Information given
____________________

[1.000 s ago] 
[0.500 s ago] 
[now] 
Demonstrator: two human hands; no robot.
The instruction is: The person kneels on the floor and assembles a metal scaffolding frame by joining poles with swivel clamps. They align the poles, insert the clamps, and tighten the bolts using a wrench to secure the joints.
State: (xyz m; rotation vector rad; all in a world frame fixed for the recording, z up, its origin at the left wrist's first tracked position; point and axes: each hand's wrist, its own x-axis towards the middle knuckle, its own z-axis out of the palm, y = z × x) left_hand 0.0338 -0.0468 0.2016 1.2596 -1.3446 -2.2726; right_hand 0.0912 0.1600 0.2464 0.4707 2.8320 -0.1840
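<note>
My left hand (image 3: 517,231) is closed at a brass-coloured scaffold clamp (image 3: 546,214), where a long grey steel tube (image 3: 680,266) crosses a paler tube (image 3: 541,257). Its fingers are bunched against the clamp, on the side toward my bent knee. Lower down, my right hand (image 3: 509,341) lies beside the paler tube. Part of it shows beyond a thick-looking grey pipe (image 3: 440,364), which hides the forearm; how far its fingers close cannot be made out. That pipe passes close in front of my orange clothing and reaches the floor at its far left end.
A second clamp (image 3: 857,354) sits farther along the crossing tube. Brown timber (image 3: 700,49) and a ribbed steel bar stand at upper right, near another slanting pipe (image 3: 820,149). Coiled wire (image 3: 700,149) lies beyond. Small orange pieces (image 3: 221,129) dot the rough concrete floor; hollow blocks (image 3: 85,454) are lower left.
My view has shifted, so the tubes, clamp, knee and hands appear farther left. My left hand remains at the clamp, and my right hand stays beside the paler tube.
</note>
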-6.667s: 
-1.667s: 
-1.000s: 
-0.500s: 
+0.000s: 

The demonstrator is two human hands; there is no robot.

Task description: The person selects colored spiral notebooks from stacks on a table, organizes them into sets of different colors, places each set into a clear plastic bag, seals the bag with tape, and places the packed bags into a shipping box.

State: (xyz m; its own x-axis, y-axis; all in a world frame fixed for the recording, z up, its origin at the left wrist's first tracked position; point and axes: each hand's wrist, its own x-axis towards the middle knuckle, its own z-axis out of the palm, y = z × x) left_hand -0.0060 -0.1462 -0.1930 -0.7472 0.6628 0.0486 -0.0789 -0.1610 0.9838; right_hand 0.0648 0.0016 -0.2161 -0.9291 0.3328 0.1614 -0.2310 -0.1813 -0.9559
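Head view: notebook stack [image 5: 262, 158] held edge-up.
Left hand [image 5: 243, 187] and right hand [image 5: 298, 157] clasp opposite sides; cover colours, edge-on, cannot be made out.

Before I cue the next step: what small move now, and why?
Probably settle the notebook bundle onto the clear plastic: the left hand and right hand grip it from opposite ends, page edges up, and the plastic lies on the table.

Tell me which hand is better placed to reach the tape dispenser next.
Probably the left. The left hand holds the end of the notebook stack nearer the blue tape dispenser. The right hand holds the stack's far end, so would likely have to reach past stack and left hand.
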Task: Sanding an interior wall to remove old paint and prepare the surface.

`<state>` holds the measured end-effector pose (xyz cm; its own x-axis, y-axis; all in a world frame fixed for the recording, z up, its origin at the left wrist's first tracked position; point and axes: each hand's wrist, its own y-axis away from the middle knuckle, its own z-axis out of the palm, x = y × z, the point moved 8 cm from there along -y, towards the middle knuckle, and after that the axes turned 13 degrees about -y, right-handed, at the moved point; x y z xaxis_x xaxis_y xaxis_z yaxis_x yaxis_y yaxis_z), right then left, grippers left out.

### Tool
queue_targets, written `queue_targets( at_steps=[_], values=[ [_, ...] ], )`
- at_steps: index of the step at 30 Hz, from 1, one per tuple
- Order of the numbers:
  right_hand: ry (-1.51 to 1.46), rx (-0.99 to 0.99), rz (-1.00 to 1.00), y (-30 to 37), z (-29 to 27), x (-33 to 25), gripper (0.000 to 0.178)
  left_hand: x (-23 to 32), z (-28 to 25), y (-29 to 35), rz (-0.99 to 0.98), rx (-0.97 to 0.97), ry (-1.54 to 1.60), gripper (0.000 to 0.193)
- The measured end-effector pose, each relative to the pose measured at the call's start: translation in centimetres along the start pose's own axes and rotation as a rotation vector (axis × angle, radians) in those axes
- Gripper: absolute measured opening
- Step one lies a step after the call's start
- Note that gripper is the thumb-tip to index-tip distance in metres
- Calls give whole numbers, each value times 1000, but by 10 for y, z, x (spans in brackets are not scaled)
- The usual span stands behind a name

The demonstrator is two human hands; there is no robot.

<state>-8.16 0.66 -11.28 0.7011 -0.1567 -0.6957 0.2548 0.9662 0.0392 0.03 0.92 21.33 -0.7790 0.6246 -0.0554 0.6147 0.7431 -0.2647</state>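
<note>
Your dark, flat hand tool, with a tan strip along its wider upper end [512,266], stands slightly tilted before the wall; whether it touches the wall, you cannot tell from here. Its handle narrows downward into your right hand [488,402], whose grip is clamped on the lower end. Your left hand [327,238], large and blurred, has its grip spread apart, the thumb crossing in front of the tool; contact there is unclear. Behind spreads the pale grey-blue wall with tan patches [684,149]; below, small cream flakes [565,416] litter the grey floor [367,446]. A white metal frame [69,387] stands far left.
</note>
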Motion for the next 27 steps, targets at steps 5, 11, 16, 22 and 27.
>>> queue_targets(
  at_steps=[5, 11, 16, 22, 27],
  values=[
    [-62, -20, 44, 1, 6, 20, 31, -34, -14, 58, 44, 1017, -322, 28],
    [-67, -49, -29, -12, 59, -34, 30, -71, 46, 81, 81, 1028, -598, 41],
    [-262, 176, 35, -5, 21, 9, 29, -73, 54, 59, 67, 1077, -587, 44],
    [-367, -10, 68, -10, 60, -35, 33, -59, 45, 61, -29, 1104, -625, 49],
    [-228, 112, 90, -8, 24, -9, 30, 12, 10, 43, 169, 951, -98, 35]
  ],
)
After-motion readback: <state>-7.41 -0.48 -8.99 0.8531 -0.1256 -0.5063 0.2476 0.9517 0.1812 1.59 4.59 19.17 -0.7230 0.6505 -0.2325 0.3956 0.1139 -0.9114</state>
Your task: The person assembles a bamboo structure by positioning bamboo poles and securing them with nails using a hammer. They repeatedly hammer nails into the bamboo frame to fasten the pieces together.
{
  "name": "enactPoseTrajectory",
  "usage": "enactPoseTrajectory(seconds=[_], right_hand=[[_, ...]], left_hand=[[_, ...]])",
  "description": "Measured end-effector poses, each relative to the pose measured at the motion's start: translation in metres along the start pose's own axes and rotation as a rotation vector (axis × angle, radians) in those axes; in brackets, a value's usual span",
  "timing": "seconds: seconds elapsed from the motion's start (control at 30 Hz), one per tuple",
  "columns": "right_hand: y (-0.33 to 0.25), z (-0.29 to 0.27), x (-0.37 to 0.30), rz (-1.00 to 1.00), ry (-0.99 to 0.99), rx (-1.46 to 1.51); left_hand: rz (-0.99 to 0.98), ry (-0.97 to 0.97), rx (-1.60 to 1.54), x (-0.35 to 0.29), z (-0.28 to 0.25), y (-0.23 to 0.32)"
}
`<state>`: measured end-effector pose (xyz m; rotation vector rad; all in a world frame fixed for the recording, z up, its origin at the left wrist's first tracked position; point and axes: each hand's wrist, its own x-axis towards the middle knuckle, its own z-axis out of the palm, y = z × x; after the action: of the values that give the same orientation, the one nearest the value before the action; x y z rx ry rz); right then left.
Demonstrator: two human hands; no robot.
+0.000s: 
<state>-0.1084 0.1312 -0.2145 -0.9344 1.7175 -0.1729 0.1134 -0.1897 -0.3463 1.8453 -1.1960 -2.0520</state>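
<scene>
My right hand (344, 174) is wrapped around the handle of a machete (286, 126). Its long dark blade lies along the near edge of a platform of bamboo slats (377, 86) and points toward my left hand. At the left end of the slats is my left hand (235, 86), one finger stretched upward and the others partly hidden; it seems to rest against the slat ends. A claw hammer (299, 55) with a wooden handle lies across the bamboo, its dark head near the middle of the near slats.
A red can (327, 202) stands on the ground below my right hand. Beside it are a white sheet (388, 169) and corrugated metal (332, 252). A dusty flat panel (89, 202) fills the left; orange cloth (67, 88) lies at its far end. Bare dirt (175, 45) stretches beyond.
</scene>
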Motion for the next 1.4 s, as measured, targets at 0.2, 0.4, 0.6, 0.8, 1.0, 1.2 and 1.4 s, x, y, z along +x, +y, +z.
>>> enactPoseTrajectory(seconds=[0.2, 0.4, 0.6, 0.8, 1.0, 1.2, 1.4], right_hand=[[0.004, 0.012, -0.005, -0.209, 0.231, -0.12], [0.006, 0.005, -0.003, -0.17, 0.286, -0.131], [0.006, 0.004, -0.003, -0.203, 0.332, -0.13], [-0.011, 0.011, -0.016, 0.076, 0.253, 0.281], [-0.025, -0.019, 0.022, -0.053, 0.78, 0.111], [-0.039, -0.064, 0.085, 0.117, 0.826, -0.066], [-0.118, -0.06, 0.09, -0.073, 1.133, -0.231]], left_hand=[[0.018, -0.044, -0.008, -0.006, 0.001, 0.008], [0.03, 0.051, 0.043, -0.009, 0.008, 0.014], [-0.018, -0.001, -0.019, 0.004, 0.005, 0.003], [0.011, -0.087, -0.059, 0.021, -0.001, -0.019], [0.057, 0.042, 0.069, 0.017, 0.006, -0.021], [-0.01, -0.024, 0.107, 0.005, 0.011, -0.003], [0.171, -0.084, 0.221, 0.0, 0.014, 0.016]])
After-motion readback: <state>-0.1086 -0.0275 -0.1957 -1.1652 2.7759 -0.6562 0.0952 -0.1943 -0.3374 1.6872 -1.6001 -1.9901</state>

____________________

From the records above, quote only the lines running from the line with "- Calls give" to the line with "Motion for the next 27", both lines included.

Output for this exercise
- Calls give whole numbers, each value times 1000, but by 10 for y, z, x (spans in brackets are not scaled)
- The usual span stands behind a name

The demonstrator is two human hands; there is no robot.

<state>-8.16 0.66 -11.28 0.7011 -0.1567 -0.6957 0.2548 0.9662 0.0392 0.03 0.92 21.33 -0.7790 0.6246 -0.0554 0.6147 0.7431 -0.2647</state>
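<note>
Your dark, flat hand tool, with a tan strip along its wider upper end [512,266], stands slightly tilted before the wall; whether it touches the wall, you cannot tell from here. Its handle narrows downward into your right hand [488,402], whose grip is clamped on the lower end. Your left hand [327,238], large and blurred, has its grip spread apart, the thumb crossing in front of the tool; contact there is unclear. Behind spreads the pale grey-blue wall with tan patches [684,149]; below, small cream flakes [565,416] litter the grey floor [367,446]. A white metal frame [69,387] stands far left.
</note>
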Motion for the next 27 steps, targets at steps 5, 11, 16, 22 and 27.

No more work is required for the exercise.